• Exercise brief:
In the data below, find the line that contains "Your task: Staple" and the line that contains "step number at". Copy both, plus every line between them, exactly.

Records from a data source
____________________
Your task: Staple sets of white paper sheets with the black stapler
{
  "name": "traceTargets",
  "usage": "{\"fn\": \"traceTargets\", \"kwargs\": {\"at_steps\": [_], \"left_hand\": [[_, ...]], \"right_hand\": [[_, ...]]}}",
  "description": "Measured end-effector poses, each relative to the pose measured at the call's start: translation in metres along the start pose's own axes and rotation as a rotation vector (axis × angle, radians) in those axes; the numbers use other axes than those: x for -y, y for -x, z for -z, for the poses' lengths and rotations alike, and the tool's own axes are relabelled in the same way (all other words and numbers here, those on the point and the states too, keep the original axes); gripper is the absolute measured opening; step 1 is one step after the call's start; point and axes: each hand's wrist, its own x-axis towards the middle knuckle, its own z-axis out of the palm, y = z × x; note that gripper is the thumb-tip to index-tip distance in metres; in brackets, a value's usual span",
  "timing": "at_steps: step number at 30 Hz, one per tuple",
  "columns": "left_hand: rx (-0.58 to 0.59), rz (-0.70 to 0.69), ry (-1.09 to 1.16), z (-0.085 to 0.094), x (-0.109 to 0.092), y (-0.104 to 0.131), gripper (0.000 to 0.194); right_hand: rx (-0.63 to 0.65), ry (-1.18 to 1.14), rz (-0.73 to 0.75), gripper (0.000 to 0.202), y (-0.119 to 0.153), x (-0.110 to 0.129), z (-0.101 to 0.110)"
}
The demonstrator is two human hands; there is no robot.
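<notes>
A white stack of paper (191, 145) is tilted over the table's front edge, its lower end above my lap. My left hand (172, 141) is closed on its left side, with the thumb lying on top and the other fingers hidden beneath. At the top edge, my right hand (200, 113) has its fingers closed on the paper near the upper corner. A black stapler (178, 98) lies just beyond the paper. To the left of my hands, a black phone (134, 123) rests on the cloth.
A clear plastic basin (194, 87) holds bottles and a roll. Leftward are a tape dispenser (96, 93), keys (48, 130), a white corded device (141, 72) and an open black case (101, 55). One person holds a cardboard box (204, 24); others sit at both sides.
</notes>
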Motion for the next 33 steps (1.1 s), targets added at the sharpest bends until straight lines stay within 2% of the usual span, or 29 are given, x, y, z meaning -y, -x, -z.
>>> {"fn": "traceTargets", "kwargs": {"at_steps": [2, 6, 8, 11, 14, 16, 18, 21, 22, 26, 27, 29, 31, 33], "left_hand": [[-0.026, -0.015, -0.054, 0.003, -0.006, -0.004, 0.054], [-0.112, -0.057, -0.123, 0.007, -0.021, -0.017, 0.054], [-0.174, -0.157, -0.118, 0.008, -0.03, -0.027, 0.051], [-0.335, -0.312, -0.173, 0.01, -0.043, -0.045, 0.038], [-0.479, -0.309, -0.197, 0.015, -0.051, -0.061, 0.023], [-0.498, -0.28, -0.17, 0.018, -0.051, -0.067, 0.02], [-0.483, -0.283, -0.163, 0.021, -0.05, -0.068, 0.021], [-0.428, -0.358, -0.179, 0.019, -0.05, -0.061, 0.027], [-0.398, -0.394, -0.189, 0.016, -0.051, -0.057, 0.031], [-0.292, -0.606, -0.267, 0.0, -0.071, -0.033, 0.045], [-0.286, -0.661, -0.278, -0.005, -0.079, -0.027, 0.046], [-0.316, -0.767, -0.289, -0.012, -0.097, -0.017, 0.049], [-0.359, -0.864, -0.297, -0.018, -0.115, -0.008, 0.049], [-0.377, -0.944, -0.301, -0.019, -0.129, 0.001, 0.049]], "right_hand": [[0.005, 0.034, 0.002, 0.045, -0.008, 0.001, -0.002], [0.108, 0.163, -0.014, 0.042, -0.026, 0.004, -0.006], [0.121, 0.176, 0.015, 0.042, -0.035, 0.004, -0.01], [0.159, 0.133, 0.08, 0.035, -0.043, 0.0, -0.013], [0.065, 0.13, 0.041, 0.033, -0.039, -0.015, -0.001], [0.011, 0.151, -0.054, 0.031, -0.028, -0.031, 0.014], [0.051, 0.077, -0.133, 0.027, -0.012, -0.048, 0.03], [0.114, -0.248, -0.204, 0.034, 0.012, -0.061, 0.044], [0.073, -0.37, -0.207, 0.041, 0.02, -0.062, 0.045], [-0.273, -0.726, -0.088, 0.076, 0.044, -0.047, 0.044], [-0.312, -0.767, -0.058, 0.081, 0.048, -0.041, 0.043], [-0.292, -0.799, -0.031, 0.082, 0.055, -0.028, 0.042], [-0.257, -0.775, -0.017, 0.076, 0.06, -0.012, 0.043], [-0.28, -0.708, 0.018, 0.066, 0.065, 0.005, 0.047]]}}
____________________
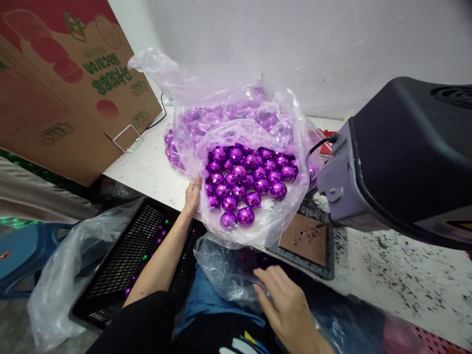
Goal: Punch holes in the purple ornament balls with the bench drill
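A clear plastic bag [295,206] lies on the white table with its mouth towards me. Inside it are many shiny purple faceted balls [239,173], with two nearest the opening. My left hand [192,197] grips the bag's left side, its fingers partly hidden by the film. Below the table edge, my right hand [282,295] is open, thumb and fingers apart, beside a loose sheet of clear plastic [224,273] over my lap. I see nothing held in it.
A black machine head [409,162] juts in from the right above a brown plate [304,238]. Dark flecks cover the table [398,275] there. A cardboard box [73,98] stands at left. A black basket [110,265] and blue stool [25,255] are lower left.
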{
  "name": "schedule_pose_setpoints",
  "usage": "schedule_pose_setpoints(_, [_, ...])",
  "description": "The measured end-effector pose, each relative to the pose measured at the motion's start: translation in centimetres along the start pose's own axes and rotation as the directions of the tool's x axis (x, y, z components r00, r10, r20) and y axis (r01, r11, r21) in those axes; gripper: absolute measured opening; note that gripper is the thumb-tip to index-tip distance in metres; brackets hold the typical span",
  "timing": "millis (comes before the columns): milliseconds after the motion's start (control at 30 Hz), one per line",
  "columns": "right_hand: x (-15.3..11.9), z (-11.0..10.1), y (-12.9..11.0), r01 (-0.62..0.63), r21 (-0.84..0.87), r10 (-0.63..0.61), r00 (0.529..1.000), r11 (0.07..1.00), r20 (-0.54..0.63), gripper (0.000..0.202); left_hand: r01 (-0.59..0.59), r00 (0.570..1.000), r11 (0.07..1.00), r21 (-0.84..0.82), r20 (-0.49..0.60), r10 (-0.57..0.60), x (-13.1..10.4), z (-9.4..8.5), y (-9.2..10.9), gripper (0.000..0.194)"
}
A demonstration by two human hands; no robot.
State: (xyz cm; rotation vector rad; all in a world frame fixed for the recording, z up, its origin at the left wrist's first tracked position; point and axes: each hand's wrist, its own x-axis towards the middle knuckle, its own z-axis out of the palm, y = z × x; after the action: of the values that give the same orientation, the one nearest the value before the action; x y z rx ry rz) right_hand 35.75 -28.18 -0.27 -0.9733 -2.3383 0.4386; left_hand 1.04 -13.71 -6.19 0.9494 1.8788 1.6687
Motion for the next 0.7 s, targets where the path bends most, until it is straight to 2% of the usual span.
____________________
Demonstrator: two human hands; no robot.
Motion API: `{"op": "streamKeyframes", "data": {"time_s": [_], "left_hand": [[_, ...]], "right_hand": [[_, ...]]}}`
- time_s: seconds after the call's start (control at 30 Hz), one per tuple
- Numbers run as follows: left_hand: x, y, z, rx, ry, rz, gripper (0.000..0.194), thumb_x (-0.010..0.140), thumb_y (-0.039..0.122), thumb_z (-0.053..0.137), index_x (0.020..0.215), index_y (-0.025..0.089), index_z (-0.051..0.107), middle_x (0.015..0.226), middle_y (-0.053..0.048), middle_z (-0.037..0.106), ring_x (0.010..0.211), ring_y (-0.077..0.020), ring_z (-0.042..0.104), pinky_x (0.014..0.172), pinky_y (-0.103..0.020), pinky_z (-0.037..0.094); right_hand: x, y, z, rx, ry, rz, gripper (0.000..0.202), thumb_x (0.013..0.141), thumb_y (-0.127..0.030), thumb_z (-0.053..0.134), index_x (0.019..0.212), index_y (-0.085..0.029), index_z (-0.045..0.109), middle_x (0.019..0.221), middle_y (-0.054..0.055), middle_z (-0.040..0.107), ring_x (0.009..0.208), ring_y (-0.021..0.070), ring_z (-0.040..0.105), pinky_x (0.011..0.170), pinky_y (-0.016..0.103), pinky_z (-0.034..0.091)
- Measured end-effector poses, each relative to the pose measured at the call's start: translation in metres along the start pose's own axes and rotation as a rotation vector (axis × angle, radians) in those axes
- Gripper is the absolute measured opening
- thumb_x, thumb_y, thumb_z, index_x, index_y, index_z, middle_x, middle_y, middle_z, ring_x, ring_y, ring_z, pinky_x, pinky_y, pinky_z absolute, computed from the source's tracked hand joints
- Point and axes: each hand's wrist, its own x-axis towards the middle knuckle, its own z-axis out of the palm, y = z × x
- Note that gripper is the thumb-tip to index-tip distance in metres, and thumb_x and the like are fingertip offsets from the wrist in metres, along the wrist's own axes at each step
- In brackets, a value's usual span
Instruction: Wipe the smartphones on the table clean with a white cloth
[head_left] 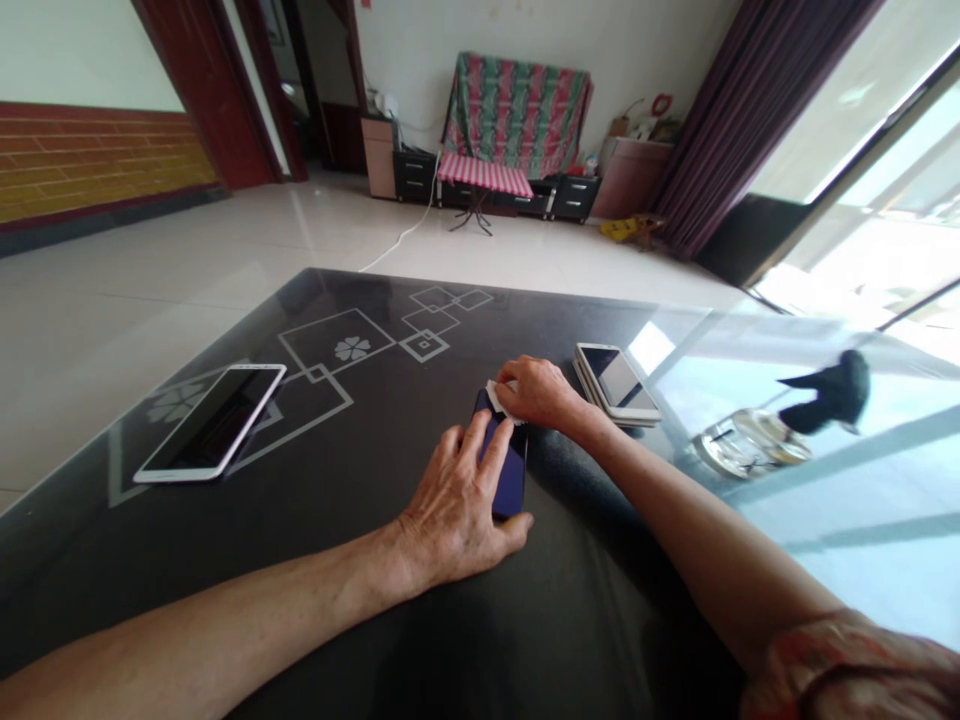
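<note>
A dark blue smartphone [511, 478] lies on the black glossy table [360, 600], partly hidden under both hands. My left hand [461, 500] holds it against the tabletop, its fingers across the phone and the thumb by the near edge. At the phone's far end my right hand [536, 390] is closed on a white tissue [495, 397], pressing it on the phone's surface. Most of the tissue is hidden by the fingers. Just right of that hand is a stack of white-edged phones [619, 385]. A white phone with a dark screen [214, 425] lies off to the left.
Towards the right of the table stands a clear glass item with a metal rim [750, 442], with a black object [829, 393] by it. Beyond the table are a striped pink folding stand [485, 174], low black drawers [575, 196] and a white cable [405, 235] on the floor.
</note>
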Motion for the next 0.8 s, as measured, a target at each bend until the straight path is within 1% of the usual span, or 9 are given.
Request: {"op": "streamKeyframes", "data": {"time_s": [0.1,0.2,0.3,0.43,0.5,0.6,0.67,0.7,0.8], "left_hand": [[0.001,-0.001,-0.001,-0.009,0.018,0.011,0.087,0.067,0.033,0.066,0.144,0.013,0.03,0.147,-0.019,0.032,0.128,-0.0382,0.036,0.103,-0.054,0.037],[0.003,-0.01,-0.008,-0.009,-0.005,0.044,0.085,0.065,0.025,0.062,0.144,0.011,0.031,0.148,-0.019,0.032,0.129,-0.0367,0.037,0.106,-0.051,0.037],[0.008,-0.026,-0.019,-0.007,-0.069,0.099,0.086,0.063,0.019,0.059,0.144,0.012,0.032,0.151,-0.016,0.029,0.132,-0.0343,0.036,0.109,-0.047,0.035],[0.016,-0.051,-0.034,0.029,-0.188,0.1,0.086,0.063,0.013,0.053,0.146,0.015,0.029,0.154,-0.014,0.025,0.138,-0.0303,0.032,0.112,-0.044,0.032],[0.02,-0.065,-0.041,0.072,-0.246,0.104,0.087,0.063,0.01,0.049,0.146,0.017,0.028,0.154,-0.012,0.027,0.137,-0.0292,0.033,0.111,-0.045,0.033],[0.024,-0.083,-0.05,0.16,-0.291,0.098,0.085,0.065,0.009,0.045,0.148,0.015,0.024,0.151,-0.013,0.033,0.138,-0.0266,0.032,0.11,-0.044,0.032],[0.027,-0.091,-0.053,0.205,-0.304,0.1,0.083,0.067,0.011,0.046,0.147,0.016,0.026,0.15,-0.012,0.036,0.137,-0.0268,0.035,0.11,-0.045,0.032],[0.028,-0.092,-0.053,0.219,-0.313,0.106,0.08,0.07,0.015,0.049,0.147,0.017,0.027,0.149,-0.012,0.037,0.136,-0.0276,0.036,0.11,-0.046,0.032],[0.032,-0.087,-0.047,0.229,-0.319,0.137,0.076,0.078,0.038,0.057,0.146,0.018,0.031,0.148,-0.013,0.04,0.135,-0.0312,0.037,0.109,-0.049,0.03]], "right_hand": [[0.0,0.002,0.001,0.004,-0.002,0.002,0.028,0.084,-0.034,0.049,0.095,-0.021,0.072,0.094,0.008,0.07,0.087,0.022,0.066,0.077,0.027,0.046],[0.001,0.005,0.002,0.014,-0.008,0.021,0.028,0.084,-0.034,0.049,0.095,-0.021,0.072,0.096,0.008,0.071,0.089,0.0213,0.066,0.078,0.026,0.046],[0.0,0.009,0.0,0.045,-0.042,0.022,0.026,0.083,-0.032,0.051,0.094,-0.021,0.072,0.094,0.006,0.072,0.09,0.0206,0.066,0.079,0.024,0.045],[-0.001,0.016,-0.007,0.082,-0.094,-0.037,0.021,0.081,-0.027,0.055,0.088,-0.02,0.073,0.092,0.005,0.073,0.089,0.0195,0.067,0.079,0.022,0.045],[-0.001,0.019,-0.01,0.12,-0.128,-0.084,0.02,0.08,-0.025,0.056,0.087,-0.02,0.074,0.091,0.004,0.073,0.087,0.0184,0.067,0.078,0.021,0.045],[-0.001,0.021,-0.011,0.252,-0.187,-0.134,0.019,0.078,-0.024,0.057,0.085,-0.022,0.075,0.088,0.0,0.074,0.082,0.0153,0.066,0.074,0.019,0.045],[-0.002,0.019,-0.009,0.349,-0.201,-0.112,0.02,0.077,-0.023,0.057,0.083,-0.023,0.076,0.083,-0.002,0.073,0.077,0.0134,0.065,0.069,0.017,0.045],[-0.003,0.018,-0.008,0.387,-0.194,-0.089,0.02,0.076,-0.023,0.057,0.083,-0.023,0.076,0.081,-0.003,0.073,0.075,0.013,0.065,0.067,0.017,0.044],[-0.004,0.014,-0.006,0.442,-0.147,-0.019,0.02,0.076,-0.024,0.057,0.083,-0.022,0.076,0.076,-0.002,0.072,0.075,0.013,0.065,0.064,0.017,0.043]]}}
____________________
• Answer to this problem:
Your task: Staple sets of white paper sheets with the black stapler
{
  "name": "traceTargets",
  "usage": "{\"fn\": \"traceTargets\", \"kwargs\": {\"at_steps\": [_], \"left_hand\": [[_, ...]], \"right_hand\": [[_, ...]]}}",
  "description": "Measured end-effector poses, each relative to the pose measured at the call's start: translation in metres along the start pose's own axes and rotation as a rotation vector (axis × angle, radians) in those axes; the numbers use other axes than those: x for -y, y for -x, z for -z, for the poses' lengths and rotations alike, and the tool's own axes are relabelled in the same way (all other words and numbers here, those on the point and the states too, keep the original axes); gripper is the absolute measured opening; step 1 is one step after the call's start; point and axes: each hand's wrist, its own x-axis towards the middle knuckle, its own z-axis out of the palm, y = z × x; note that gripper is the thumb-tip to index-tip distance in metres; in brackets, a value's usual span",
  "timing": "at_steps: step number at 30 Hz, one per tuple",

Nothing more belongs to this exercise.